● **Exercise**
Filter the material below down to the lines with the word "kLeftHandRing" and give those lines.

● **Extracted records**
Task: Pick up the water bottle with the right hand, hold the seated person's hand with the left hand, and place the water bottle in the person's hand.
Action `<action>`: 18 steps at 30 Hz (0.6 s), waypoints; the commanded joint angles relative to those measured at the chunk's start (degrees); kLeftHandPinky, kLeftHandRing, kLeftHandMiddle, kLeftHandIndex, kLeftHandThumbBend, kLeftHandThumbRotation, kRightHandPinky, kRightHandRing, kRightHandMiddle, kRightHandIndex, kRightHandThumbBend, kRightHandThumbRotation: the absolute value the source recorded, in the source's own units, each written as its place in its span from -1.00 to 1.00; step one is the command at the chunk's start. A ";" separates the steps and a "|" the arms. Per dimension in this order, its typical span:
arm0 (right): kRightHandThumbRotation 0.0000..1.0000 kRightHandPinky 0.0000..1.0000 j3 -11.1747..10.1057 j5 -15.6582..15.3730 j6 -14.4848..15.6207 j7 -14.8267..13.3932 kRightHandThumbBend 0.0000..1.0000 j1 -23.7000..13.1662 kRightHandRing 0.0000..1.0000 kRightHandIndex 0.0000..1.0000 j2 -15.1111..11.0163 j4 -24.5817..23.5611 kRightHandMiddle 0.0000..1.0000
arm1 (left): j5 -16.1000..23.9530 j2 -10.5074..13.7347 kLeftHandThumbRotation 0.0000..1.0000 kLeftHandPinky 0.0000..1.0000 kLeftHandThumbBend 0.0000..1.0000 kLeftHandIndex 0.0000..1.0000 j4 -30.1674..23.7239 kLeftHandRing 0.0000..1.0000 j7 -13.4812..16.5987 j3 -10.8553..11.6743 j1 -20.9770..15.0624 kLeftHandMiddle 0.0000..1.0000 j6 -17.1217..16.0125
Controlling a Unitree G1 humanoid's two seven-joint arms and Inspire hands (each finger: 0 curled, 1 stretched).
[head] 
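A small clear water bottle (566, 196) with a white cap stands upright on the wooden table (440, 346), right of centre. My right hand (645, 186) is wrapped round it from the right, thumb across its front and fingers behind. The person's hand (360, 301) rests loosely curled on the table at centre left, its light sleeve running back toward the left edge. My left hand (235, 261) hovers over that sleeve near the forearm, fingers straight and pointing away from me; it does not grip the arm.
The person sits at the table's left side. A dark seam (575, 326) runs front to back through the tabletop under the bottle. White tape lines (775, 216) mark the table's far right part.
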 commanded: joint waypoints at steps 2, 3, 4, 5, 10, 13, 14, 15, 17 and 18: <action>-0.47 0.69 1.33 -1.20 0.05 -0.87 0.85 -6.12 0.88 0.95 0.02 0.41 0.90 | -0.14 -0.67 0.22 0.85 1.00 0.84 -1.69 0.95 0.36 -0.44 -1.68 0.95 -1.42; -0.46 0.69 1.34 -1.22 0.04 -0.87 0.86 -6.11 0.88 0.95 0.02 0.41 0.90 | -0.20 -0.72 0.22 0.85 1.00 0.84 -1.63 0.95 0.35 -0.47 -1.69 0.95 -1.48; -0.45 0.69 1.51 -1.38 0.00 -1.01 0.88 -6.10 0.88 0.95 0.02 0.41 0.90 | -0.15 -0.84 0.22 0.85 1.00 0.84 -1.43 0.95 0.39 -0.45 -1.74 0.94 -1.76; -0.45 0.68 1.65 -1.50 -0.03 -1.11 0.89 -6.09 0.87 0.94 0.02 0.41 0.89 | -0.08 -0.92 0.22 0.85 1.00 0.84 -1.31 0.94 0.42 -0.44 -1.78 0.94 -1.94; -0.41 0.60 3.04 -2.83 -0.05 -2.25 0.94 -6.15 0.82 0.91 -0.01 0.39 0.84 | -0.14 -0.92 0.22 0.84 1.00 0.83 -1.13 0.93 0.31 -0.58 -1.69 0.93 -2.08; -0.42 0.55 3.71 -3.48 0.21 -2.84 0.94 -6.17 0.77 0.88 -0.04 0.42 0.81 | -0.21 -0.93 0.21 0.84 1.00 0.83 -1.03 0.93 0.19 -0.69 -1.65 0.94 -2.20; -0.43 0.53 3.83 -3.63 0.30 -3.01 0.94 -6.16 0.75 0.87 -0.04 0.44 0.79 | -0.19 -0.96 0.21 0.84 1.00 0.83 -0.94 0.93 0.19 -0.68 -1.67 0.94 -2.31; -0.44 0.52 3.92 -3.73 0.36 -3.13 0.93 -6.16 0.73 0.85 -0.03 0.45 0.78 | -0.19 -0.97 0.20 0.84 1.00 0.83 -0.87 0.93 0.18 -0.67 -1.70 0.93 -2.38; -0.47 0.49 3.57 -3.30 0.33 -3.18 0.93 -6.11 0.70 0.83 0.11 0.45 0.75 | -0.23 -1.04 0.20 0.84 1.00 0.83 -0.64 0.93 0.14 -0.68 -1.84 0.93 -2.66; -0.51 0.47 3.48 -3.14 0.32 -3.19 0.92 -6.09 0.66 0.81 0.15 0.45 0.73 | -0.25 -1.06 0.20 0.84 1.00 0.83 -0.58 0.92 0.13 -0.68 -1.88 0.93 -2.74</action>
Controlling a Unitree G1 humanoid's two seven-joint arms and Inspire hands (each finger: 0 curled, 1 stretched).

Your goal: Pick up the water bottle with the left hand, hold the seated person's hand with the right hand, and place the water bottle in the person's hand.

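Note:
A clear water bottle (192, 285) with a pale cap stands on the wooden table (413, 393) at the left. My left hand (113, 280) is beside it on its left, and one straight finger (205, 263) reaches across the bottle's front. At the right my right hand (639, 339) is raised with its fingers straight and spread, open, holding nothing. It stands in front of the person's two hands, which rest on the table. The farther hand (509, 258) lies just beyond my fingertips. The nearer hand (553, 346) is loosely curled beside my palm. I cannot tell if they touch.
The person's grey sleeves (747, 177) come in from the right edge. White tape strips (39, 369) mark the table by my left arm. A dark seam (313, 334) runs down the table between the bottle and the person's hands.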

● **Final answer**
Action `<action>`: 18 steps at 30 Hz (0.6 s), waypoints; the commanded joint angles relative to those measured at the chunk's start (degrees); kLeftHandPinky, kLeftHandRing, kLeftHandMiddle, kLeftHandIndex, kLeftHandThumbBend, kLeftHandThumbRotation, kRightHandPinky, kRightHandRing, kRightHandMiddle, kRightHandIndex, kRightHandThumbBend, kRightHandThumbRotation: the absolute value the source recorded, in the source's own units, each written as its place in its span from -1.00 to 1.00; step one is the command at the chunk's start. A ";" separates the steps and a "|" the arms. Per dimension in this order, its typical span:
arm1 (left): j5 -16.1000..23.9530 j2 -10.5074..13.7347 kLeftHandThumbRotation 0.0000..1.0000 kLeftHandPinky 0.0000..1.0000 kLeftHandThumbBend 0.0000..1.0000 kLeftHandIndex 0.0000..1.0000 j4 -30.1674..23.7239 kLeftHandRing 0.0000..1.0000 j7 -13.4812..16.5987 j3 -10.8553..11.6743 j1 -20.9770..15.0624 kLeftHandMiddle 0.0000..1.0000 j6 -17.1217..16.0125

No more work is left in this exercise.